**Your assignment:** The answer is to be an exact copy of the lines below running from the line with "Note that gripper" down to the line with "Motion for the", both ends included, and nothing more.

**Provided material:**
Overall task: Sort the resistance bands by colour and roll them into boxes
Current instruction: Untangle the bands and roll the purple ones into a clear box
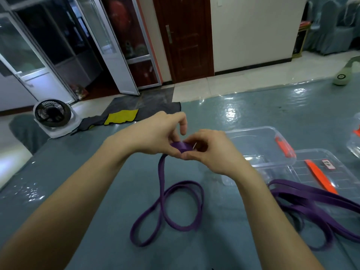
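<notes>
one grey-blue table (253, 114). two clear boxes (253, 133) far right. purple band pile (303, 203) near right, count unclear. one purple band (162, 178) loops at centre, its rolled end pinched between left hand (155, 135) and right hand (210, 151).

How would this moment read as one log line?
phase: rolling | purple resistance band: rest looped on table | left hand: pinches band | right hand: pinches band

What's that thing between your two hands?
The rolled-up end of a flat purple resistance band, pinched by the left hand and the right hand, seen in the head view.
</notes>
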The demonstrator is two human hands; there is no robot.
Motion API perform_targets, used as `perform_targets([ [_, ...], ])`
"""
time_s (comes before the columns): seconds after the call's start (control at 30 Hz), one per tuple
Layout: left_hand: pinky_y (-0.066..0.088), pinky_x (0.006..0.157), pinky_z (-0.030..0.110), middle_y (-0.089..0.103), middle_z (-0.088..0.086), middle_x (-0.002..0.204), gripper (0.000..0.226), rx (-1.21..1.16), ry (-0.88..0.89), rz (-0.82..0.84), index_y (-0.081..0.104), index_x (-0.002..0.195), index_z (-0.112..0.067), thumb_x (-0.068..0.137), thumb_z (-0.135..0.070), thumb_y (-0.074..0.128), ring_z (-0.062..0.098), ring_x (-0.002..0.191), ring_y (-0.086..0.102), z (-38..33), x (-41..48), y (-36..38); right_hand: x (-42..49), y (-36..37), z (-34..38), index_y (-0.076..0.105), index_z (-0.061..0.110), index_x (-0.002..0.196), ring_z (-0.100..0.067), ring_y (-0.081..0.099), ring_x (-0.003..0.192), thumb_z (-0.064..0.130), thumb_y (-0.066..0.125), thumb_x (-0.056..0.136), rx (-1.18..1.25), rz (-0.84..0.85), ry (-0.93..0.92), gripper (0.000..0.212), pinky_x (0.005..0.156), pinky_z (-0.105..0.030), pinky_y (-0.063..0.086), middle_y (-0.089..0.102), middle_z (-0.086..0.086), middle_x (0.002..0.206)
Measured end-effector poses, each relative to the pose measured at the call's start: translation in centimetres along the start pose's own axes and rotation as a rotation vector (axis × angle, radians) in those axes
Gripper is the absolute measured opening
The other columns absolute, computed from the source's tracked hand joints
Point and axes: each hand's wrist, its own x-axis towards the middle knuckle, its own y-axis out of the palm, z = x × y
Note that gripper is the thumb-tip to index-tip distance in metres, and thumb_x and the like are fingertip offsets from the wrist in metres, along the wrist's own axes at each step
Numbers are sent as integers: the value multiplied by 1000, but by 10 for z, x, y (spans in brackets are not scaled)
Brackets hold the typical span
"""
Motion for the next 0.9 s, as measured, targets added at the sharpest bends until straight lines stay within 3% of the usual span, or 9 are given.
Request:
perform_targets([
  [0.07, 62, 71, 35, 79, -14, 90, 55, 119, 8, -19, 49, 95, -38, 73, -39, 99, -8, 82, 68, -2, -1, -5, 0, 6, 2, 82, 22, 112, -17, 67, 84, 33, 94, 82, 1, 11, -4, 34, 84, -41, 57, 72, 0, 95],
  [0.13, 61, 71, 28, 77, -13, 88, 49, 91, 24, -74, 57, 95, -34, 72, -36, 100, -4, 83, 71, 1, -5, -7, 1, 6, -1, 82, 18, 110, -18, 67, 81, 30, 95, 81, 49, -32, -20, 35, 82, -42, 57, 71, 0, 92],
  [0.2, 62, 76, 23, 81, -10, 87, 42, -123, 39, -165, 68, 96, -30, 72, -27, 102, 3, 84, 78, 9, -13, 0, -1, 6, -5, 82, 13, 107, -20, 67, 77, 22, 96, 80, 171, -90, -38, 32, 78, -42, 59, 67, 4, 86],
  [0.3, 66, 89, 34, 85, -1, 97, 42, -511, 36, -316, 79, 107, -17, 73, -14, 102, 18, 93, 83, 23, -27, 16, -3, 8, -4, 77, 5, 108, -36, 69, 75, 5, 90, 85, 484, -157, -47, 26, 79, -50, 59, 70, -3, 83],
  [0.43, 66, 92, 36, 85, 6, 107, 44, -882, 34, -469, 85, 111, -26, 72, -11, 99, 25, 103, 83, 21, -32, 45, -4, 11, 4, 69, -4, 117, -23, 71, 77, -2, 79, 93, 765, -188, -52, 27, 79, -34, 61, 76, -13, 92],
  [0.57, 64, 88, 27, 85, 5, 107, 40, -1009, 7, -535, 87, 106, -33, 74, -12, 97, 23, 102, 83, 12, -27, 62, -14, 20, 7, 63, -9, 124, -23, 74, 86, -2, 71, 98, 916, -183, 9, 28, 88, -32, 61, 78, -15, 102],
  [0.7, 66, 86, 29, 86, 4, 99, 39, -876, -84, -440, 85, 104, -21, 67, -24, 98, 23, 94, 84, 14, -33, 63, -27, 10, -1, 68, 2, 124, -29, 77, 82, 8, 79, 96, 724, -42, 126, 31, 86, -33, 61, 82, -19, 100],
  [0.8, 67, 89, 35, 86, 0, 93, 39, -659, -80, -278, 86, 105, -17, 70, -21, 101, 19, 89, 83, 13, -37, 55, -34, 0, -6, 73, 21, 127, -33, 73, 78, 23, 91, 85, 376, -14, 108, 46, 76, -37, 61, 77, -2, 112],
  [0.9, 68, 84, 35, 84, -4, 86, 36, -440, -44, -146, 83, 100, -19, 71, -20, 103, 12, 82, 82, 6, -36, 44, -37, 2, -2, 77, 15, 115, -23, 73, 72, 21, 94, 82, 216, -5, 54, 37, 70, -32, 60, 76, -3, 93],
])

**Exercise output:**
Note that gripper is the thumb-tip to index-tip distance in metres, and thumb_x and the like are fingertip offsets from the wrist in metres, along the wrist's own axes at each step
Numbers are sent as integers: the value multiplied by 1000, but by 10 for z, x, y (spans in brackets are not scaled)
Brackets hold the typical span
"""
Motion for the next 0.9 s, as measured, targets added at the sharpest bends until straight lines stay within 3% of the usual span, or 9 are given.

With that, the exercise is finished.